**PROBLEM TO WORK ON**
The data shown below should all be retyped exactly.
DATA section start
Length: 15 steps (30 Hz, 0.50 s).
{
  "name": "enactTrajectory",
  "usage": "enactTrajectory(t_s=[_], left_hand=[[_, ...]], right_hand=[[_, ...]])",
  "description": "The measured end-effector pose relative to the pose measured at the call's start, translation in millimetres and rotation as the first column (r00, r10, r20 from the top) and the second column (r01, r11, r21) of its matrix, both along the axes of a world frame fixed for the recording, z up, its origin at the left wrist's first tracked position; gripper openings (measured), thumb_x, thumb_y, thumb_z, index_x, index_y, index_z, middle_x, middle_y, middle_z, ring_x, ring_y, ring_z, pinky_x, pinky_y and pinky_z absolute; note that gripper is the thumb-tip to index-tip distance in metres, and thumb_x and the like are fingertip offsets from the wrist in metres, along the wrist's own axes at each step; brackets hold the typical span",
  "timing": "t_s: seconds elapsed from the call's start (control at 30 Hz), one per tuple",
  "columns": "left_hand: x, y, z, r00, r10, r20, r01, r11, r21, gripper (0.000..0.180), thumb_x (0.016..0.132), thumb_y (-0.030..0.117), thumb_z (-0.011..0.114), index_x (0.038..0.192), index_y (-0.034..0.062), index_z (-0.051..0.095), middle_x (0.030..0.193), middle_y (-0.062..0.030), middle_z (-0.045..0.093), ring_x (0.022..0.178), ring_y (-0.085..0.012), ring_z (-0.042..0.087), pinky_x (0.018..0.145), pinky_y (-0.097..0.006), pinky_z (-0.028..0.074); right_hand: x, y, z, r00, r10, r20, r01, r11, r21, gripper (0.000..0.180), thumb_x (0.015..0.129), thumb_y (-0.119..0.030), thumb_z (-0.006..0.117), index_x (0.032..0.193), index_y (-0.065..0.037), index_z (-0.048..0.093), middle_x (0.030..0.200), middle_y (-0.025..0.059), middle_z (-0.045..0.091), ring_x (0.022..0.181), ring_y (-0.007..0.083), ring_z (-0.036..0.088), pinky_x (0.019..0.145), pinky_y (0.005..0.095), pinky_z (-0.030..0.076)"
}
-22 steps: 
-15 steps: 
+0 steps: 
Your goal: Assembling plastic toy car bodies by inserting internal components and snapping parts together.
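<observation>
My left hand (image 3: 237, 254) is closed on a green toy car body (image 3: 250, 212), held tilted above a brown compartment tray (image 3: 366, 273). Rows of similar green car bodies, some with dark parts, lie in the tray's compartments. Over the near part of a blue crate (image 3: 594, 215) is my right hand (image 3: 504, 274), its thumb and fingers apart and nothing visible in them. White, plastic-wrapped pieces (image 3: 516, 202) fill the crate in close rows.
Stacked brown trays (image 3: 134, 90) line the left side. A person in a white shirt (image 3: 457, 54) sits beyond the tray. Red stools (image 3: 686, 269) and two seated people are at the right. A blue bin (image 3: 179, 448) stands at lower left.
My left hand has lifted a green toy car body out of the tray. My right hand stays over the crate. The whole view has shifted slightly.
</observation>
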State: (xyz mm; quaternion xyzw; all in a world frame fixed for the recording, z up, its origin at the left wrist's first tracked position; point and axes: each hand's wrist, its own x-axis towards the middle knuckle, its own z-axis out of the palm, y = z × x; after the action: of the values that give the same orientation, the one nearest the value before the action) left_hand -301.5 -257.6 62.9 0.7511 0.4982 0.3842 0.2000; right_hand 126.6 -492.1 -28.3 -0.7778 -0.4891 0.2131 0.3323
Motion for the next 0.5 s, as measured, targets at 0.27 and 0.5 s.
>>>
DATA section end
**ANSWER SPACE**
Length: 15 steps (30 Hz, 0.50 s).
{
  "name": "enactTrajectory",
  "usage": "enactTrajectory(t_s=[_], left_hand=[[_, ...]], right_hand=[[_, ...]])",
  "description": "The measured end-effector pose relative to the pose measured at the call's start, translation in millimetres and rotation as the first column (r00, r10, r20 from the top) and the second column (r01, r11, r21) of its matrix, both along the axes of a world frame fixed for the recording, z up, its origin at the left wrist's first tracked position; gripper openings (measured), thumb_x, thumb_y, thumb_z, index_x, index_y, index_z, middle_x, middle_y, middle_z, ring_x, ring_y, ring_z, pinky_x, pinky_y and pinky_z absolute; note that gripper is the thumb-tip to index-tip distance in metres, and thumb_x and the like are fingertip offsets from the wrist in metres, along the wrist's own axes at each step; brackets hold the typical span",
  "timing": "t_s: seconds elapsed from the call's start (control at 30 Hz), one per tuple",
  "columns": "left_hand: x, y, z, r00, r10, r20, r01, r11, r21, gripper (0.000..0.180), thumb_x (0.016..0.132), thumb_y (-0.030..0.117), thumb_z (-0.011..0.114), index_x (0.038..0.192), index_y (-0.034..0.062), index_z (-0.051..0.095), middle_x (0.030..0.193), middle_y (-0.062..0.030), middle_z (-0.045..0.093), ring_x (0.022..0.178), ring_y (-0.085..0.012), ring_z (-0.042..0.087), pinky_x (0.018..0.145), pinky_y (-0.097..0.006), pinky_z (-0.028..0.074); right_hand: x, y, z, r00, r10, r20, r01, r11, r21, gripper (0.000..0.180), thumb_x (0.015..0.129), thumb_y (-0.119..0.030), thumb_z (-0.006..0.117), index_x (0.032..0.193), index_y (-0.065..0.037), index_z (-0.048..0.093), middle_x (0.030..0.200), middle_y (-0.025..0.059), middle_z (-0.045..0.091), ring_x (0.022..0.181), ring_y (-0.007..0.083), ring_z (-0.036..0.088), pinky_x (0.019..0.145), pinky_y (0.005..0.095), pinky_z (-0.030..0.076)"
}
-22 steps: 
-15 steps: 
+0 steps: 
Your goal: Assembling plastic toy car bodies by inserting internal components and snapping parts together.
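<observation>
My left hand (image 3: 237, 254) is closed on a green toy car body (image 3: 250, 212), held tilted above a brown compartment tray (image 3: 366, 273). Rows of similar green car bodies, some with dark parts, lie in the tray's compartments. Over the near part of a blue crate (image 3: 594, 215) is my right hand (image 3: 504, 274), its thumb and fingers apart and nothing visible in them. White, plastic-wrapped pieces (image 3: 516, 202) fill the crate in close rows.
Stacked brown trays (image 3: 134, 90) line the left side. A person in a white shirt (image 3: 457, 54) sits beyond the tray. Red stools (image 3: 686, 269) and two seated people are at the right. A blue bin (image 3: 179, 448) stands at lower left.
My left hand has lifted a green toy car body out of the tray. My right hand stays over the crate. The whole view has shifted slightly.
</observation>
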State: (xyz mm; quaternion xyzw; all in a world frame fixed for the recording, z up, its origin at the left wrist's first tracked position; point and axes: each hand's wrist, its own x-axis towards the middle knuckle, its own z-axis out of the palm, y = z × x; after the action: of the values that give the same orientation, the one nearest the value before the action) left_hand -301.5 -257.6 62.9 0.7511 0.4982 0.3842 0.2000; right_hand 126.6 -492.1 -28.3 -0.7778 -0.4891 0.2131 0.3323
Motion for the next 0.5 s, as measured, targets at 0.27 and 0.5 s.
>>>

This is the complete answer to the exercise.